Task brief
Leave the pictures aside and copy all the data exactly.

=== Begin Enclosure ===

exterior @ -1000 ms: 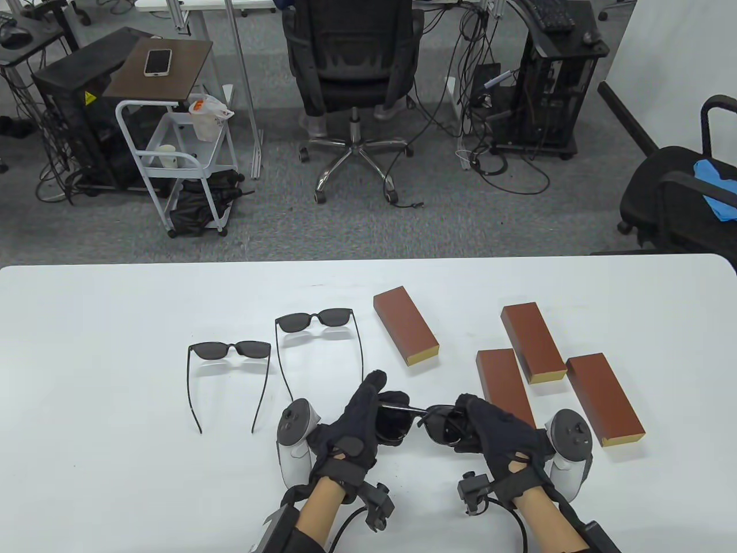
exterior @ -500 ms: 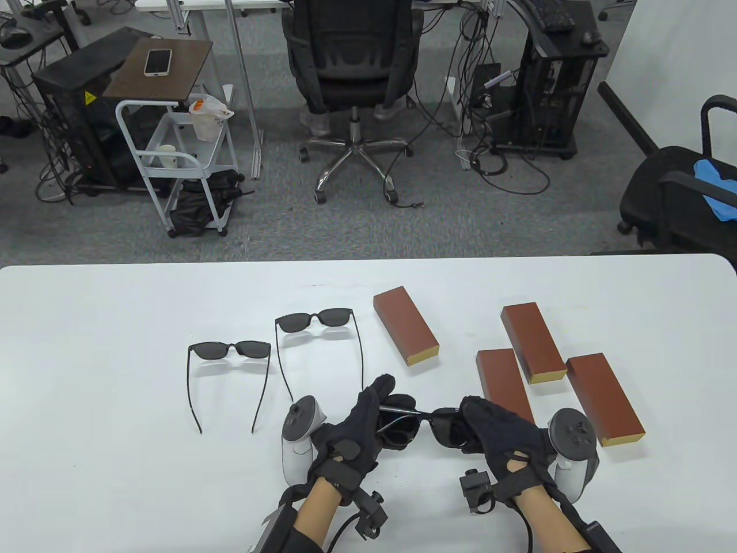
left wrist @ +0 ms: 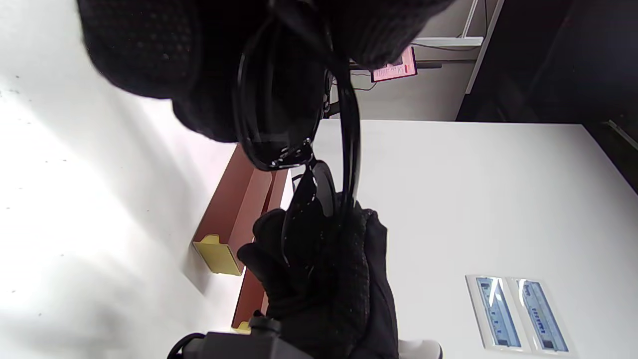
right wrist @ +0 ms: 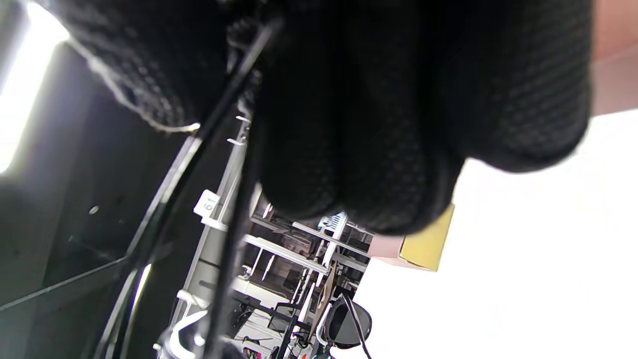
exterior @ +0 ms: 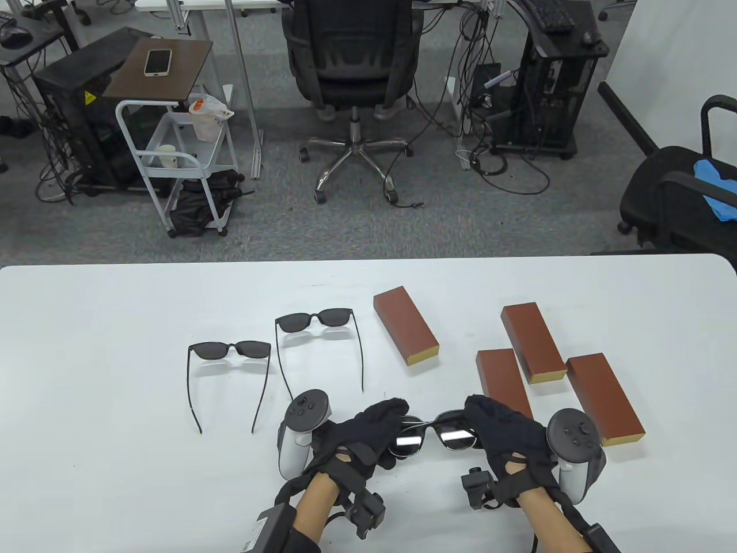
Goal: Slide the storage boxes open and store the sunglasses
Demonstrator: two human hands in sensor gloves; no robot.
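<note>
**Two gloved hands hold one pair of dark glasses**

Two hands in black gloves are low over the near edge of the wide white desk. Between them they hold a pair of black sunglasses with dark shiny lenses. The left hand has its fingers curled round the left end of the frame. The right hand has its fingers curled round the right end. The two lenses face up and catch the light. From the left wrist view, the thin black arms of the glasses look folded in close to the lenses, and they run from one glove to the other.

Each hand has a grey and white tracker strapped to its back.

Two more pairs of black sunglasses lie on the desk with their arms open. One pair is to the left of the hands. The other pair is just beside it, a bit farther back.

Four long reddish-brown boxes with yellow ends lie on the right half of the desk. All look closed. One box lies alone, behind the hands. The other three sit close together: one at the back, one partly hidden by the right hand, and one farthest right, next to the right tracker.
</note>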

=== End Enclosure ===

Task response
exterior @ -1000 ms: 
exterior @ -500 ms: 
left wrist @ +0 ms: 
right wrist @ +0 ms: 
exterior @ +0 ms: 
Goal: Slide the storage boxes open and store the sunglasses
Demonstrator: two human hands in sensor gloves; no robot.
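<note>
**Two gloved hands hold one pair of dark glasses**

Two hands in black gloves are low over the near edge of the wide white desk. Between them they hold a pair of black sunglasses with dark shiny lenses. The left hand has its fingers curled round the left end of the frame. The right hand has its fingers curled round the right end. The two lenses face up and catch the light. From the left wrist view, the thin black arms of the glasses look folded in close to the lenses, and they run from one glove to the other.

Each hand has a grey and white tracker strapped to its back.

Two more pairs of black sunglasses lie on the desk with their arms open. One pair is to the left of the hands. The other pair is just beside it, a bit farther back.

Four long reddish-brown boxes with yellow ends lie on the right half of the desk. All look closed. One box lies alone, behind the hands. The other three sit close together: one at the back, one partly hidden by the right hand, and one farthest right, next to the right tracker.
</note>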

Nothing further is required by the exercise.